Stop after the line with "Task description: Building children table". Up to that point, output every line of the listing below exactly from the first one onward, skipping pictures.
Information supplied section start
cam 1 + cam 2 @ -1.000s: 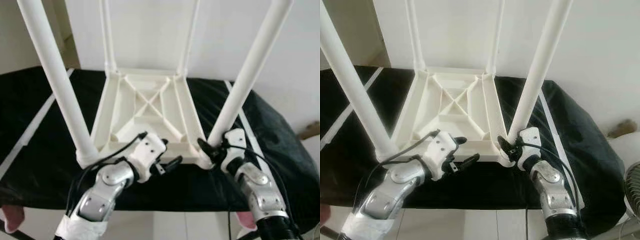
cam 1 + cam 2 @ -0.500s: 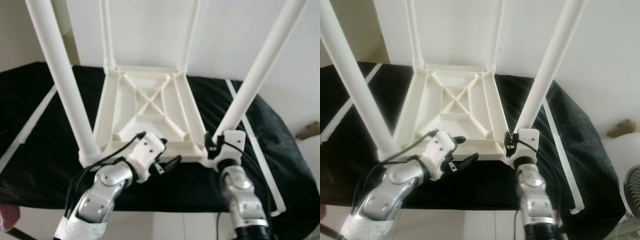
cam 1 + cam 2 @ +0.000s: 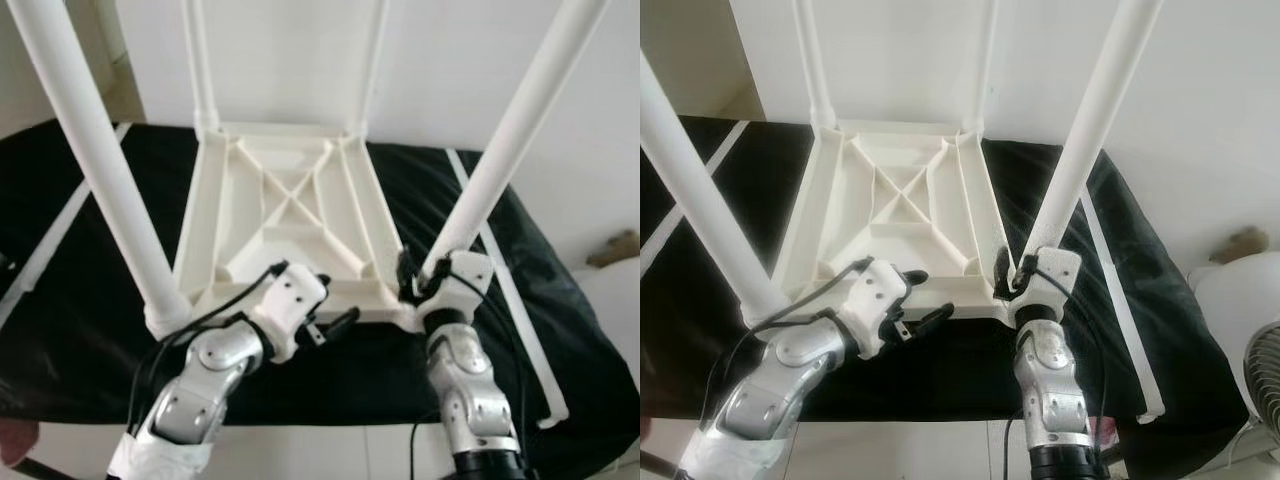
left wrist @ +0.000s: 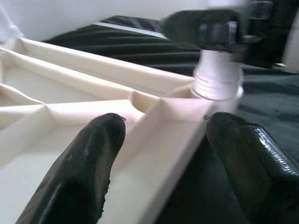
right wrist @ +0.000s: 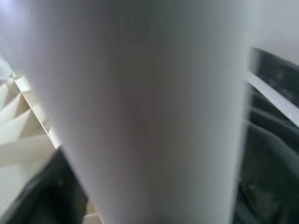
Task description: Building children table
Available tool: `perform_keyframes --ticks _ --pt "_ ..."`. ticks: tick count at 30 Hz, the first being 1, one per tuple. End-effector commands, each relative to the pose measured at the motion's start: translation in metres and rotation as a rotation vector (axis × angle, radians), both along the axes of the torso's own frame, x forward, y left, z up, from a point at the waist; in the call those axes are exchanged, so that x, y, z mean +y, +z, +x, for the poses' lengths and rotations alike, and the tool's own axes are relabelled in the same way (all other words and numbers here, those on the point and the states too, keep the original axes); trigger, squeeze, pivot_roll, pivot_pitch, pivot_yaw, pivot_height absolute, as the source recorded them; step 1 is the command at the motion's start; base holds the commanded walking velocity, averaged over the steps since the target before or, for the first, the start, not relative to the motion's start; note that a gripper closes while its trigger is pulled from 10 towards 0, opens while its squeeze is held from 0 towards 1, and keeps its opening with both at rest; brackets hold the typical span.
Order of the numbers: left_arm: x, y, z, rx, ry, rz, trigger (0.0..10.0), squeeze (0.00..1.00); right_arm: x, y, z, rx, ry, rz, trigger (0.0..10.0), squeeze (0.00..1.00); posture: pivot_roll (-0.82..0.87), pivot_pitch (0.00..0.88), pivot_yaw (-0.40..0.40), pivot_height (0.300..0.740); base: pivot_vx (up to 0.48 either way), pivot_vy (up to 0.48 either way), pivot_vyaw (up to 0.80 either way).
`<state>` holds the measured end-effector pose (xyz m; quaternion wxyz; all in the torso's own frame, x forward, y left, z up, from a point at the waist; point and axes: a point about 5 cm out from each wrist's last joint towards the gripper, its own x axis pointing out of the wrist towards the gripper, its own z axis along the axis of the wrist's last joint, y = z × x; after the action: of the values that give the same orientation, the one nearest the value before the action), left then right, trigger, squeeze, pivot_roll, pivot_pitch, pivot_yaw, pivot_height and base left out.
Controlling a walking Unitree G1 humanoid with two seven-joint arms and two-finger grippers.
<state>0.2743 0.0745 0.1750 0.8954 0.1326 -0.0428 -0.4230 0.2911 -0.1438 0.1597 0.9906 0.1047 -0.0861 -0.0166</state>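
Four white legs stand up from the inverted children's table [image 3: 290,215] on a black-covered bed [image 3: 560,330]. Right tool [image 3: 420,285] pinches the near right leg [image 3: 500,160], probably seating it; left tool [image 4: 159,154], spread, straddles the near rim to steady it.

No readable text, label, brand or number anywhere; perhaps fine print lost in the blur of the wrist views.
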Motion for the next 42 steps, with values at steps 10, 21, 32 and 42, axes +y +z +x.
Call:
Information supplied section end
**Completed exercise**
cam 1 + cam 2 @ -1.000s: 
cam 1 + cam 2 @ -0.500s: 
cam 1 + cam 2 @ +0.000s: 
left wrist @ +0.000s: 
right wrist @ +0.000s: 
Task description: Building children table

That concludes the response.